Deepfakes are here and they are viral! As harrowing as that is, deepfake technology can still be used in ways that help patient-physician communication, improve medical research, and offer new opportunities for patient-specific care. We must remember, however, that deepfakes are not autonomous. They cannot assume legal liability or ethical responsibility; they do not have agency; and they do not have the means to amend harms. They are only a tool.

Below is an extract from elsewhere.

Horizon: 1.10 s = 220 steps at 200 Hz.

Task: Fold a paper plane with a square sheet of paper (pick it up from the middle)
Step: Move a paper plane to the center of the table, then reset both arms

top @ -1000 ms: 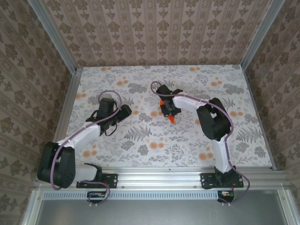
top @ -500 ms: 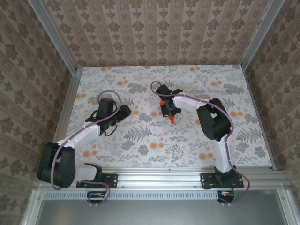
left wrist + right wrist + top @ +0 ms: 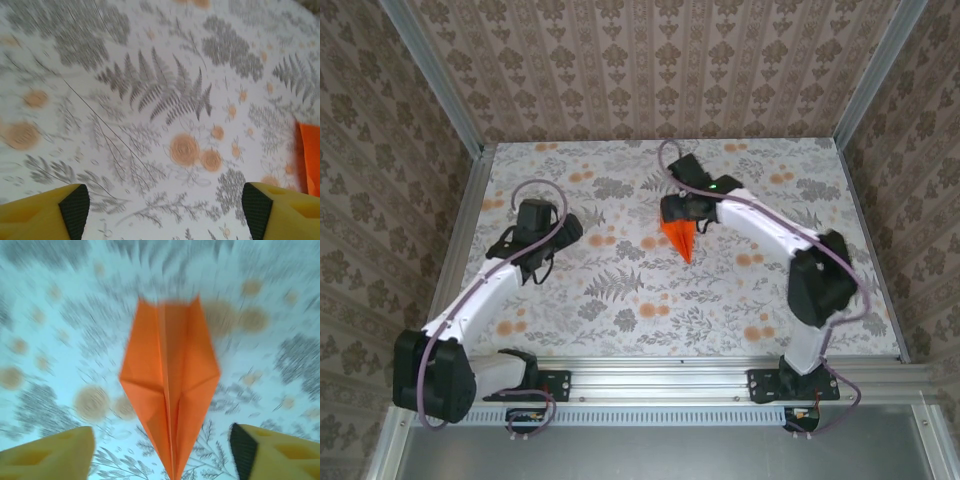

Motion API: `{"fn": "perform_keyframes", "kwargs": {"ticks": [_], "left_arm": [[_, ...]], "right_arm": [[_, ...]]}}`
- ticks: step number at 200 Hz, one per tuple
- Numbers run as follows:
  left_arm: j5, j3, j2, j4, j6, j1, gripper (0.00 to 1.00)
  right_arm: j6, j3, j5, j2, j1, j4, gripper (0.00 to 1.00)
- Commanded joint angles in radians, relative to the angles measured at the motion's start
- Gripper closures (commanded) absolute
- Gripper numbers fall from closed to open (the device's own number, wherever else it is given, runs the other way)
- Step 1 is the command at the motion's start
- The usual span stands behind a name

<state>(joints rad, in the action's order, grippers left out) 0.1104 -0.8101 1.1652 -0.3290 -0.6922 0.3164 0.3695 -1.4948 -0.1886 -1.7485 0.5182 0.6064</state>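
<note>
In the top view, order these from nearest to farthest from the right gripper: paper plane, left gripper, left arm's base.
1. paper plane, right beside the right gripper.
2. left gripper, off to its left.
3. left arm's base, near left corner.

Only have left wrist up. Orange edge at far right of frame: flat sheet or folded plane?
Observer: Folded. Right wrist shows the paper plane as a dart with a centre crease.
Operator: Right arm gripping it?
Observer: No. The right fingers stand wide apart either side of its nose, clear of the paper.
Operator: Nose heading?
Observer: In top external, it points at the near edge of the table, toward the bases.
</note>
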Motion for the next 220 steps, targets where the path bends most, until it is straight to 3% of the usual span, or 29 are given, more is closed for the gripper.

It is our duty then to ensure that the humans who have created and/or are implementing deepfakes are held accountable if harm is inflicted by these technologies, whether by the regulations we have now or the ones we still need to create.

Under the current regulatory landscape, AI companies developing these devices need to be held to a higher standard of liability and accountability, as “AI healthcare agents” begin serving in patient interface roles. Positive (or negative) incentives in regulation – such as penalties and audits – will encourage companies to produce the best product possible or encourage them to give the project up to mitigate harms. It is not worth risking the physical, mental, and emotional well-being of patients with a poor product, which means oversight is necessary. The Hippocratic Oath of every physician – “do no harm” – should be the same oath taken by these developers, and thus the same liability for medical malpractice should also be taken up. Under this common mission, this common responsibility, and this common liability, deepfakes for healthcare will allow us to advance medical research and serve patients in an affordable, accessible, and accountable way.